Faulker drops down on the bench next to me and starts his routine. He suspects. He always does. But Faulker doesn’t blow spots. He just files things away for later with smug satisfaction.

Marshall grins like a kid who knows the punchline and is waiting for permission to laugh.

I exhale and decide I’m done with it.

“Okay,” I say, loud enough to cut through the room. “Motherfuckers.”

Heads turn.

“I have a female friend. Not that it’s any of your business. And no, we’re not fucking.”

The room freezes for half a second.

“In case you didn’t notice,” I continue, tugging my jersey over my head, “I still have a shit attitude and don’t like people very much; that has not changed. So, get off my jock.”

Someone whistles. Someone else laughs.

I hone straight in on Leo Stone. He’s already smiling, which is a mistake.

“And you,” I point at him. “Count your blessings, I prefer her company over a cellmate’s, because Fifty Shades is not a good date night movie. I should end you for suggesting it.”

The locker room explodes.

“I’ll die on that cross, Killer, ten out of ten recommend as a movie to watch with your girl.” He says, “Just maybe not on a first date, and definitely not before you’ve sealed the deal.”

Noted.

Dash is bent over laughing. “Did you watch it?”
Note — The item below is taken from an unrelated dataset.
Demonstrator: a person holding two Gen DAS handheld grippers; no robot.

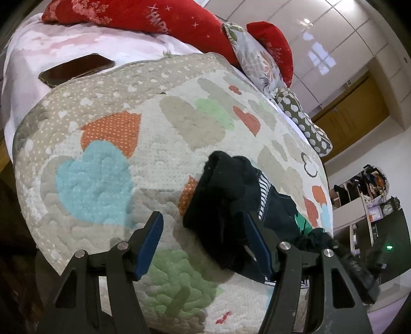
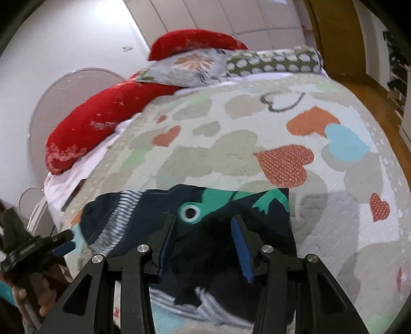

I shake my head, “She turned on the Detroit game, unprompted, and watched it with me.”

That just makes them louder.

Faulker smirks. “You let her talk, or did you tell her to shut up like you do us?”

I don’t even hesitate. “We talked the whole fucking game. Because she’s got it like that. You fucks don’t.”

That earns a chorus of oooohs, someone banging a stick on the floor, Marshall shaking his head like he just won a bet.

I pull my helmet on, jaw tight, heart steady. I grab my phone one last time and check her location. She’s still there.

“You have her location?” Deacon asks from over my shoulder, startling me.

“Damn right I do.” I sure as hell don’t tell him how I got it.

He nods approvingly, “Okay.”

The rink feels the way it always does at that hour, cold and hollow. No crowd, no music. Just blades and breath and the low thud of pucks against boards. This is the part of the day I like.

I move through drills on muscle memory alone. Edges sharp, turns clean, everything where it should be. The ice doesn’t ask questions. It doesn’t judge or change based on where you were last night or who you let close. It only gives you back what you put into it.

My left shoulder flares when I drive hard into the corner. A dull, familiar burn. Nothing dramatic or unusual, just there.